When to weigh yourself to lose weight?
According to an American study conducted on a group of 91 overweight people, weighing yourself every day would promote weight loss for those on a diet: it seems that half of the overweight people examined, or those who managed to weigh every day, lost six extra pounds on a six-month diet compared to those who weighed themselves twice a week or once a week.
In fact, the scale can be a useful, very useful or harmful tool for losing weight.
The scale can also make you fat, and a lot depends on the type of people you are going to analyze: this is why you will find many dieticians who recommend weighing yourself once a week, and studies that confirm this. The sample of this study, carried out in 2013 by Dori Steinberg of the Duke Global Health Institute, is in my opinion too modest and not very indicative to draw the right conclusions. Another study, published in the journal Plos One in recent months (from 2015), establishes on the contrary that you need to weigh yourself once a week. Who is right?

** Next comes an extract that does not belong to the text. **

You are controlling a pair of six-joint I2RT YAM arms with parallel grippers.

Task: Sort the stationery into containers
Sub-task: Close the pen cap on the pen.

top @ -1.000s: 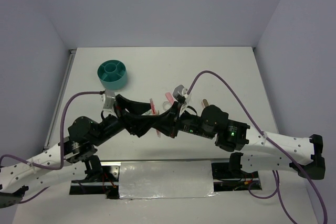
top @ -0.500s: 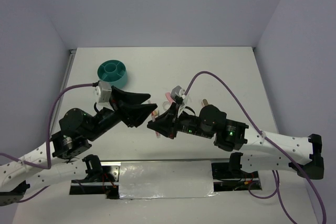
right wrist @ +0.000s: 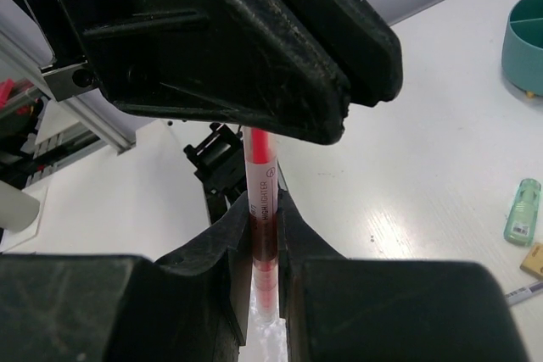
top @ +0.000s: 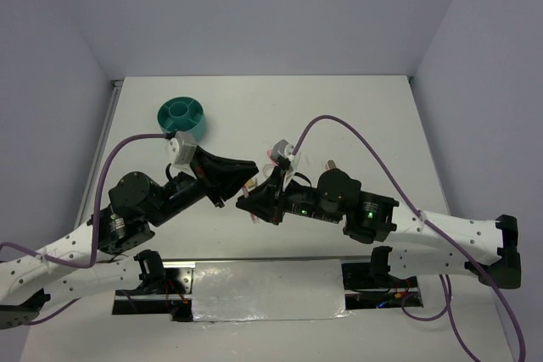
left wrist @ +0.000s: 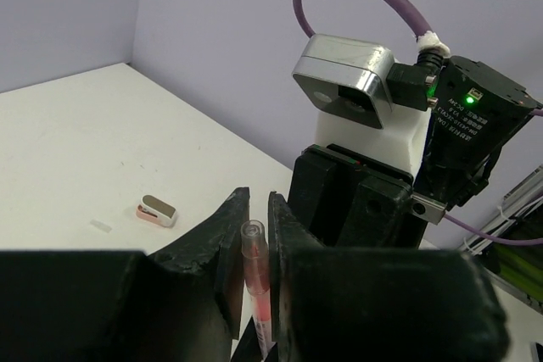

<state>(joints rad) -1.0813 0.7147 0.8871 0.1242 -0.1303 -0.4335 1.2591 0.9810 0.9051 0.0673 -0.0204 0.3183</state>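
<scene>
Pink-red plastic highlighter pen (right wrist: 260, 167) is pinched in our right gripper (right wrist: 261, 209) over the white table (top: 356, 116), while our left gripper (left wrist: 257, 203) flanks its other end so closely that we cannot tell contact, and the round teal plastic organizer (top: 182, 131) stands well beyond, far left.

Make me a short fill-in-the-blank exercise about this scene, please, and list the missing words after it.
1. The right fingers are shut on a pen printed with the word ___.
2. The capped end of that pen stands ___ the left fingers.
3. ___ pair of fingers touches the teal organizer, which stands on the table.

Missing words: HIGHLIGHTER; between; Neither
</scene>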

I recommend figuring out when to weigh yourself based on how much you know each other. If we are anxious and easy to demotivate people, the fluctuations in daily weight, typical in every individual and more typical in women, will make us give up the diet before obtaining the real results. In fact, some people lose weight more slowly than others: weight loss is not a linear process, so weighing oneself every day for some is emotional and makes you think you can never lose weight.
For other people, checking their weight every day encourages them to continue the diet and in this case weighing themselves every day is like having a coach shouting in our ears that we are good or that we need to do more depending on the results. Unfortunately this is a minority.
Finally, those with control freaks use the scales as a weapon and not in an appropriate way, for example tending to weigh themselves more than once a day and ending up being stressed about weight and fatally gaining weight instead of losing weight : for these people it would be appropriate to weigh yourself even once a month and prefer the mirror of the house as a yardstick.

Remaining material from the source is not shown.